Reactions Weekly | 2021
Clopidogrel/heparin
Abstract
Lack of efficacy: case report A 66-year-old man exhibited lack of efficacy following treatment with heparin and clopidogrel for non-bacterial thrombotic endocarditis (NBTE)[not all routes stated; dosages not stated]. The man, who had metastatic small cell lung carcinoma, chronic obstructive lung disease, chronic hepatitis-C and hypertension, presented with vomiting, nausea and hyponatraemia secondary to the paraneoplastic syndrome of inappropriate antidiuretic syndrome. Abdominal and thoracic CT scan showed a right hilar mass with lymphangitic spread to the middle and lower lobes of the right lung, hepatic metastases and obstructive lobar pneumonia. He developed acute hypoxic respiratory failure. ECG showed a new-onset atrial fibrillation with a rapid ventricular response. He was administered metoprolol and diltiazem, which resulted in achievement of sinus rhythm. Additionally, he was administered IV heparin and amiodarone, in the setting of borderline BP. Transthoracic echocardiogram revealed left ventricular diastolic dysfunction with mild mitral regurgitation.
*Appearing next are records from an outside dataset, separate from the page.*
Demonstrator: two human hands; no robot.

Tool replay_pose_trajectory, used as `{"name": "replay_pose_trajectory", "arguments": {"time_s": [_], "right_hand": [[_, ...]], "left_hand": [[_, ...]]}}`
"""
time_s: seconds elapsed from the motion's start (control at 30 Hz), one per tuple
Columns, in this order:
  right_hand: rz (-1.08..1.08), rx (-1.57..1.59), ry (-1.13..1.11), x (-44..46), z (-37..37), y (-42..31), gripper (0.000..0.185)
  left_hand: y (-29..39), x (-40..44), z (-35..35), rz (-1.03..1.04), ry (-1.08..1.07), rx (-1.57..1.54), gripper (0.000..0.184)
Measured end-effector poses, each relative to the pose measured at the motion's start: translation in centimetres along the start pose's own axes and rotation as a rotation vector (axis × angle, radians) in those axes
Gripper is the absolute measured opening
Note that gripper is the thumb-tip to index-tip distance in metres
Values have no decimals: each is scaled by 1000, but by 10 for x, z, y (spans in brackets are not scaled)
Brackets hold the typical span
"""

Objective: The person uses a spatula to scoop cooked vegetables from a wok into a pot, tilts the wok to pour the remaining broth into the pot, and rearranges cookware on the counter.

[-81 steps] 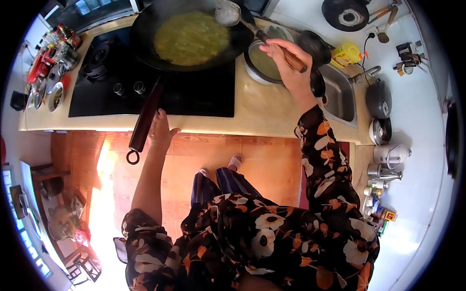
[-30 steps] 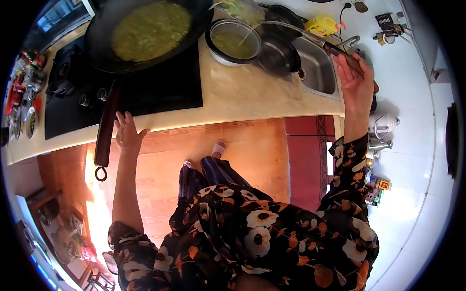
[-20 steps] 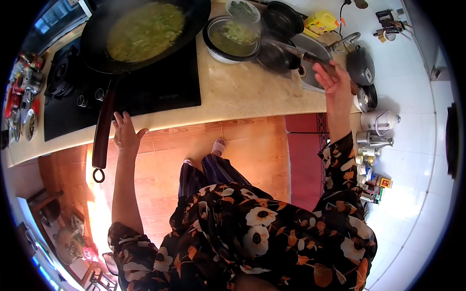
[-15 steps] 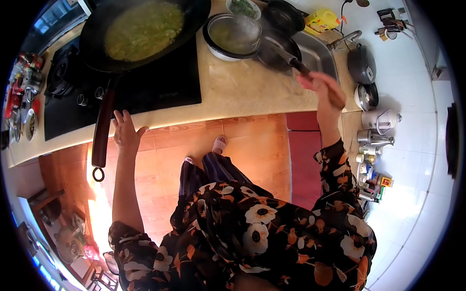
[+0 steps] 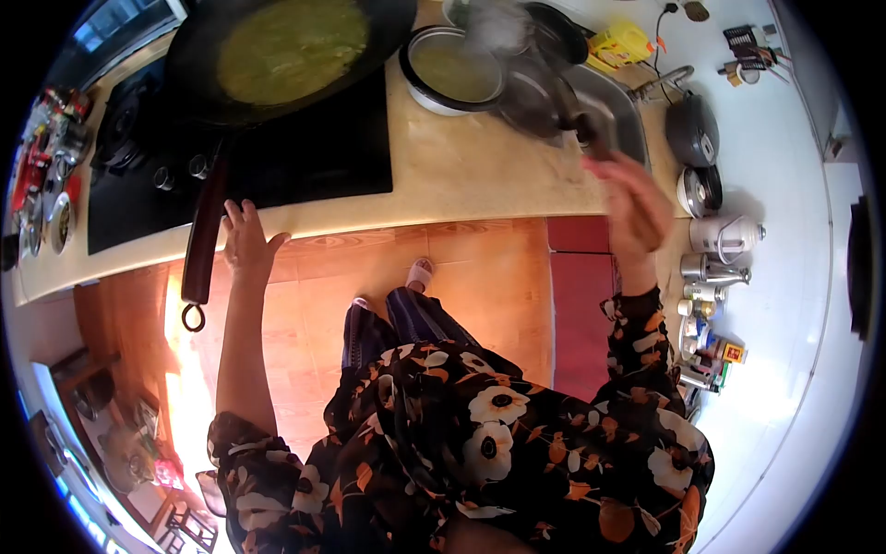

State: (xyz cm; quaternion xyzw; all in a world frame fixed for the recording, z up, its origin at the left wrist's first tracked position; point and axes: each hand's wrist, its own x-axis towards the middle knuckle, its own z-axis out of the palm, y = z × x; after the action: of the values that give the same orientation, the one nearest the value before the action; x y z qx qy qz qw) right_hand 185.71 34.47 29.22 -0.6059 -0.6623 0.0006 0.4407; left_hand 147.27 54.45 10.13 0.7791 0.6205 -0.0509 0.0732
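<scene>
Fingers of my left hand [image 5: 245, 242] are spread at the front edge of the counter, just right of the wok handle [image 5: 203, 240] and not gripping it. The black wok [image 5: 175, 69] sits on the stove with a steaming yellow-green soup [image 5: 295, 51] in it. My right hand [image 5: 637, 208] is wrapped round the brown handle of a ladle [image 5: 591, 134], held over the counter by the sink. Its head is blurred by motion and pale steam. Left of it stands a white pot with a black rim [image 5: 434, 97], holding more pale soup.
Dark pans [image 5: 531, 106] sit beside and at the sink [image 5: 614, 106]. Behind is a yellow bottle [image 5: 618, 44]. A grey pot [image 5: 692, 129], a kettle [image 5: 724, 235] and several jars line the right wall. Seasonings and dishes [image 5: 60, 166] crowd the left end of the counter.
The ladle has lifted away from over the white pot, up and to the right, with my right hand moving slightly down and right. My left hand stays at the counter edge.
</scene>
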Motion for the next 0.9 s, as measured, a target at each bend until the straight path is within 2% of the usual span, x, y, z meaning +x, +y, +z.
{"name": "replay_pose_trajectory", "arguments": {"time_s": [0.03,0.1,0.27,0.33,0.43,0.63,0.7,0.9], "right_hand": [[154,178,165,1,-4,-2,16],[233,391,305,17,-7,-8,21],[104,428,159,71,59,-24,20],[158,520,-2,87,78,-28,15],[229,523,-36,97,88,-37,15],[354,508,24,123,92,-36,23],[456,598,44,128,92,-29,25],[586,763,97,131,97,-3,31]], "left_hand": [[2,-1,-1,-20,5,-2,89],[2,0,-2,-10,2,-3,90],[-1,0,0,22,29,15,91],[-3,2,2,15,-3,-18,90],[-4,2,1,-7,-45,-25,89],[-5,2,3,13,-15,-58,88],[-4,2,1,7,-32,-44,89],[-3,3,3,2,-19,-9,90]]}}
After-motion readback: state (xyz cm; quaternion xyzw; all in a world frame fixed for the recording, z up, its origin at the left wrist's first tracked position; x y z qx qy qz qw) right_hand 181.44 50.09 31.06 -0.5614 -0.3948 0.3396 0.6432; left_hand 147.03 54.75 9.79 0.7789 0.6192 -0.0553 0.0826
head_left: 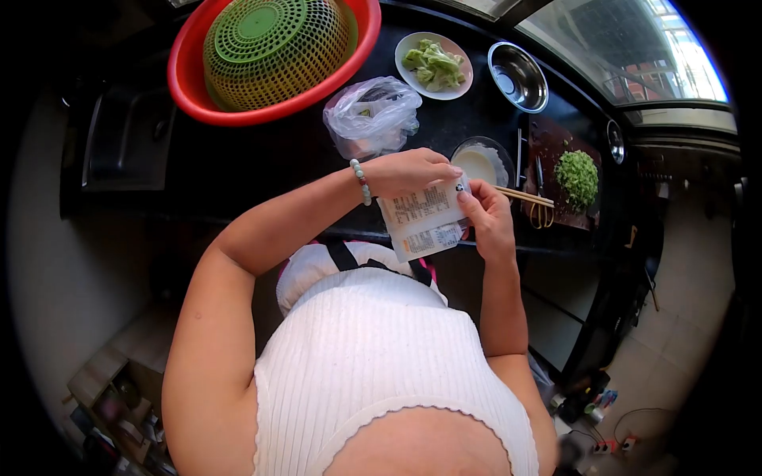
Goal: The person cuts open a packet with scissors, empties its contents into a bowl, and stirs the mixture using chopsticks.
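A white printed packet (414, 213) hangs over the counter's front edge, held in both hands with its printed side facing up. My left hand (413, 171), with a beaded bracelet at the wrist, has its fingers closed at the packet's top edge. My right hand (490, 216) grips the packet's right side, thumb on top. Just beyond the hands stands a clear glass bowl (479, 161) with a pale, creamy content. Wooden chopsticks (524, 196) lie to the right of my right hand. Whether the packet is torn at the top I cannot tell.
Chopped greens (577, 178) sit on a dark cutting board (548, 143) at right. Farther back are a steel bowl (518, 77), a plate (402, 70) of leafy pieces, a plastic bag (371, 117) and a red basin (238, 119) holding a green colander (278, 55). A sink (127, 135) is left.
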The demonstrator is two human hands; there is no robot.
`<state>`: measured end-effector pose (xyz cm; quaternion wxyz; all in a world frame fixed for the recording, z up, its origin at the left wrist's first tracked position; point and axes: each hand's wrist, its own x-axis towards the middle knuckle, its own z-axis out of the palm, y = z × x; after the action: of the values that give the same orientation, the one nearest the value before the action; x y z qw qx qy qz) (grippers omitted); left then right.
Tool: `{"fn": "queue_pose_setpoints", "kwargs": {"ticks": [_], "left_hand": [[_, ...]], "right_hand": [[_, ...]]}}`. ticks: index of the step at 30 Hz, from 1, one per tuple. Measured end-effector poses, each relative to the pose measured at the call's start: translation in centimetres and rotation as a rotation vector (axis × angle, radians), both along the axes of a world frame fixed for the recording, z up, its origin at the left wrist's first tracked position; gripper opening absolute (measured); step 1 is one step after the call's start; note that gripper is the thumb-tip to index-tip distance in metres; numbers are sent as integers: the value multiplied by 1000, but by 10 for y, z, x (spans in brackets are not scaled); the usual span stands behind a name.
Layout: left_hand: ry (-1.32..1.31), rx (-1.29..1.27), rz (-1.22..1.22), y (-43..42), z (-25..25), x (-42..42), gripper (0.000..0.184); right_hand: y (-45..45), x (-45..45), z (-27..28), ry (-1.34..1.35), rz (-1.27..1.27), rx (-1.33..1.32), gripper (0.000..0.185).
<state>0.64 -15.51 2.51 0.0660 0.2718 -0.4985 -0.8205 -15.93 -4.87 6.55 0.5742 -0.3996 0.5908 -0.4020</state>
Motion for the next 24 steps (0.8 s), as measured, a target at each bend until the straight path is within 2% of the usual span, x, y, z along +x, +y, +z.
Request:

On day 6, he started receiving etoposide and carboplatin. On day 9, he developed acute pulmonary oedema requiring intubation. A repeat transthoracic echocardiogram revealed eccentric and severe mitral regurgitation. ECG revealed recurrence of atrial fibrillation without ST-segment elevation. A transoesophageal echocardiogram showed thickening of the tips of the mitral valve leaflets with multiple, small valvular vegetations and severe mitral regurgitation. Cardiac catheterisation showed 100% occlusion of the right coronary artery. He underwent an aspiration thrombectomy. Sterile vegetations associated with an underlying malignancy suggested NBTE with myocardial infarction. The findings were suggestive of thrombotic embolism due to NBTE. Aspiration thrombectomy was performed and coronary blood flow was restored. He received a 72h infusion of heparin, and dual-antiplatelet therapy with clopidogrel. However, his status failed to improve, and he remained dependent on unspecified vasopressors and ventilator respiratory support. On day 14, he was put on comfort measures. He died due to multiorgan failure following extubation.